Life360 was impacted by a data breach, which they announced in early June. The malicious actors behind the data breach have appeared to target systems associated with Tile, a Life360 subsidiary. Possibly compromised information may include client names, phone numbers, addresses, email addresses and identification numbers for tile devices. 

Security leaders weigh in 

Piyush Pandey, CEO at Pathlock:

“In this instance, it appears that access was given using the admin credentials of a former Tile employee, which points to a key tenant of identity security — the ability to have proactive visibility to the access and entitlements of users throughout the joiner, mover and leaver portions of the identity lifecycle. It also seems that there was a lack of multi-factor authentication, which may have thwarted access being granted with just a username and password. This breach also points to the criticality of securing service account access in addition to the primary line-of-business applications.”

Anne Cutler, Cybersecurity Evangelist at Keeper Security:

“Admin account security must be prioritized by organizations, as evidenced by the recent data breach affecting Life360. Attackers exploiting compromised credentials to gain access to a Tile customer support platform emphasizes the need for robust cyber defenses. This includes implementing stringent password policies, securing privileged credentials and enforcing least privilege access. Admin accounts should only be granted minimal access necessary to their roles, significantly reducing the risk of cybercriminals gaining access to sensitive data and systems if an admin account is compromised. To further enhance admin account security, organizations should also prioritize continuous monitoring and auditing of admin activities. This proactive stance can help organizations detect and swiftly respond to suspicious behavior. 
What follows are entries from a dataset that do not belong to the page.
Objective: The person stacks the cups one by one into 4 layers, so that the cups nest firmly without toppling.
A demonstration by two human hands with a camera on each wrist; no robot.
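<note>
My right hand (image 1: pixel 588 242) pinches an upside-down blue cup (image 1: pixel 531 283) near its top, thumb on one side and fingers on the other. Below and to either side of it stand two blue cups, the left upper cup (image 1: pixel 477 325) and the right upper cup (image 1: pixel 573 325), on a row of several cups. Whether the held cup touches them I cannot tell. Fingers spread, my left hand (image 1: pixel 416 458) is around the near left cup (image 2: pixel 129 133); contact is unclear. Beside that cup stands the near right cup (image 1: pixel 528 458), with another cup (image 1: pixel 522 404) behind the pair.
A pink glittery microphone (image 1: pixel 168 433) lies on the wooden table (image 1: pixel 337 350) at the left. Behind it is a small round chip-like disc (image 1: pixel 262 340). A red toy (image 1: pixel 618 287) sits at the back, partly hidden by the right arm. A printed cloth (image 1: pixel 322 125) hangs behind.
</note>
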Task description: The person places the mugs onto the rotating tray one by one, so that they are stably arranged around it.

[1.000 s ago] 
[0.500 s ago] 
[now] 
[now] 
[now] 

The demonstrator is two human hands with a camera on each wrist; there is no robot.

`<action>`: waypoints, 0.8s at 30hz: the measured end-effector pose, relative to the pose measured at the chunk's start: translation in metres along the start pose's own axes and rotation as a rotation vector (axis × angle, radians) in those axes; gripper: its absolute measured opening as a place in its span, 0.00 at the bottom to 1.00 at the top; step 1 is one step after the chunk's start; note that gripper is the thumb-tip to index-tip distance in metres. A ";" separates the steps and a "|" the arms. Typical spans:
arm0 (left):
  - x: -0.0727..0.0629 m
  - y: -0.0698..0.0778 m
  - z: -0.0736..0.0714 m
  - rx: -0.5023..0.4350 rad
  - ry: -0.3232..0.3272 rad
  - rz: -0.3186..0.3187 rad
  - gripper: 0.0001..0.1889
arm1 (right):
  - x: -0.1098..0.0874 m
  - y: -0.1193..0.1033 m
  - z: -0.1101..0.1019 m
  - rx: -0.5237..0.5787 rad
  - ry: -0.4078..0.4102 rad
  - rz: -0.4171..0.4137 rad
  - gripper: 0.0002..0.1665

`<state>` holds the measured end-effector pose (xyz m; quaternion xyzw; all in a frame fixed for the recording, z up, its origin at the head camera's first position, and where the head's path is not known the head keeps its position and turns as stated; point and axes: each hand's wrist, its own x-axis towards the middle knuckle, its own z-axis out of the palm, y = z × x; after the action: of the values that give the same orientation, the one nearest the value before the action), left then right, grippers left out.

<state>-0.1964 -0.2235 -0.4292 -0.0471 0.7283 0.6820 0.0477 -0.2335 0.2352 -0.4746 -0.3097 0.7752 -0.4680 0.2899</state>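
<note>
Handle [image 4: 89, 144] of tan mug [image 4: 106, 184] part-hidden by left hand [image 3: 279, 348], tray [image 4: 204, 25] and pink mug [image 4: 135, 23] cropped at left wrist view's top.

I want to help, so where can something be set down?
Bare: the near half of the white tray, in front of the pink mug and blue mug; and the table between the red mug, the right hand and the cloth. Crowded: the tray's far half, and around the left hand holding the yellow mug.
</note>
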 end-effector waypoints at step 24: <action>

“Implementing multi-factor authentication (MFA) across all accounts adds a critical second layer of security by requiring multiple forms of authentication to access sensitive systems. Additionally, robust employee education about cybersecurity best practices, including how to recognize phishing attempts and the importance of strong password practices, strengthens the organization’s ability to withstand most breaches. 

“It’s crucial for organizations to understand this isn’t a one-time task but an ongoing effort. Regularly reviewing and updating access permissions based on job roles and responsibilities is essential to protect your organization’s crown jewels from unauthorized access attempts.

“While the data leaked in this breach did not include highly sensitive information such as login credentials or financial details, users may feel violated knowing their personal information and device identification numbers are now in the hands of cybercriminals. All organizations have an inherent obligation to protect their users and their users’ data. When a company is a custodian of personal information, it requires a much higher bar for security and monitoring than other types of organizations. Companies should regularly audit their data inventory to not only ensure compliance, but to also make sure that they are only retaining the sensitive data that is required.”

Callie Guenther, Senior Manager, Cyber Threat Research at Critical Start:

“The data breach involving Life360’s Tile customer support platform highlights significant threat intelligence implications. 

• Targeted extortion: This is when hackers use stolen data to demand a ransom. Example: In the 2020 Garmin ransomware attack, hackers demanded $10 million. Impact: Financial loss and operational disruption.
• Supply chain vulnerabilities: These occur when attackers exploit weaknesses in a company’s suppliers. Example: The SolarWinds incident saw attackers infiltrate numerous organizations through compromised vendor software. Impact: Widespread access to multiple organizations’ networks.
• Data sensitivity: Even non-sensitive personal information can be used for phishing and social engineering attacks. Example: In the 2013 Target breach, attackers used stolen customer data for fraud. Impact: Increased risk of identity theft and financial fraud.
• Incident response: Effective measures to detect and respond to breaches are crucial. Example: Maersk’s rapid recovery from the NotPetya attack due to robust incident response strategies. Impact: Minimizes downtime and potential damage.

“These examples underscore the necessity for comprehensive security frameworks, vigilant monitoring and effective incident response strategies across all organizational platforms and subsidiaries. To better protect administrator accounts, teams can implement the following measures:

1. Multi-factor authentication (MFA): Require MFA for all admin accounts to add an extra layer of security.
2. Strong password policies: Enforce the use of strong, unique passwords and regular password changes.
3. Least privilege principle: Grant admin rights only to those who absolutely need them, minimizing the number of users with high-level access.
4. Regular audits and monitoring: Continuously monitor and audit admin account activities to detect and respond to suspicious behavior promptly.
5. Security awareness training: Educate employees on recognizing phishing attempts and the importance of safeguarding credentials.

“Implementing these measures can significantly reduce the risk of unauthorized access to critical systems.”